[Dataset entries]
<<<<

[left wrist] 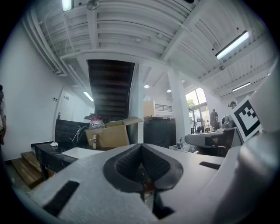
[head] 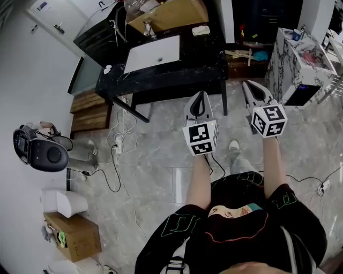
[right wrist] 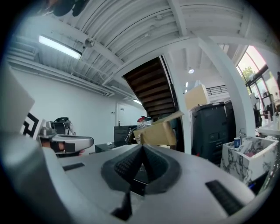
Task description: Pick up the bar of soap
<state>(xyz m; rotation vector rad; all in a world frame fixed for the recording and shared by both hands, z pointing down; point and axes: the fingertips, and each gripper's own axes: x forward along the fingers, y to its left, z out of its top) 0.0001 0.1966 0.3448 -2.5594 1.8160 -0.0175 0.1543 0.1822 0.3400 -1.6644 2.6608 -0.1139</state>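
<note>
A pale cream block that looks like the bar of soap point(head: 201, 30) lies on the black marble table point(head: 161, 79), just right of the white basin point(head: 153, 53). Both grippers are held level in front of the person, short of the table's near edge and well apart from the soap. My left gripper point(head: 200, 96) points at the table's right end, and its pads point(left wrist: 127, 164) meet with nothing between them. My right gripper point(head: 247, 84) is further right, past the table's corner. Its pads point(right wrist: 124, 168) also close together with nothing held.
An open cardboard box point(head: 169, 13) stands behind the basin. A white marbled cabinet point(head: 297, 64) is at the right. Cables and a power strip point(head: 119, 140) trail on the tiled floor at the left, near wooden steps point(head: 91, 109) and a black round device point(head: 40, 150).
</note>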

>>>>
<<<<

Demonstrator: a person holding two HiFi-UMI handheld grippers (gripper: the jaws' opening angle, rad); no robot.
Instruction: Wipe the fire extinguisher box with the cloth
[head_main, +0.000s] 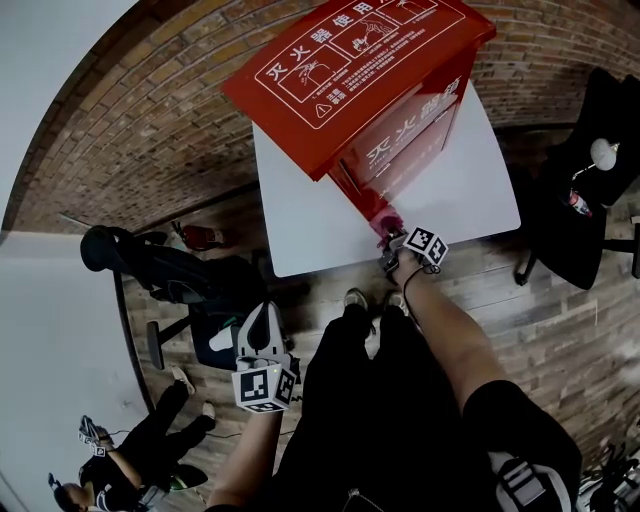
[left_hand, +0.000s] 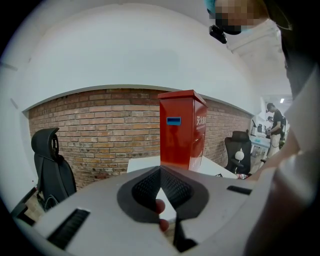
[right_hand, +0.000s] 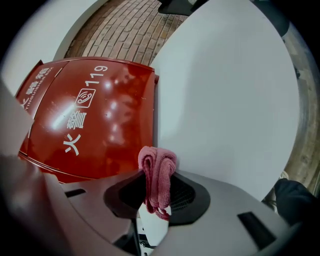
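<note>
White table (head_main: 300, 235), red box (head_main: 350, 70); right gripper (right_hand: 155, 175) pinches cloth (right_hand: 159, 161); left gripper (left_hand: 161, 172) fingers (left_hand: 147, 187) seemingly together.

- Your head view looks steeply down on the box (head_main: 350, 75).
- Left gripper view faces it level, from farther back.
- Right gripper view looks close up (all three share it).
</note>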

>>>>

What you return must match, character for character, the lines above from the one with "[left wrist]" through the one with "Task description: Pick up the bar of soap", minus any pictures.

[left wrist] 
[head] 
[right wrist] 
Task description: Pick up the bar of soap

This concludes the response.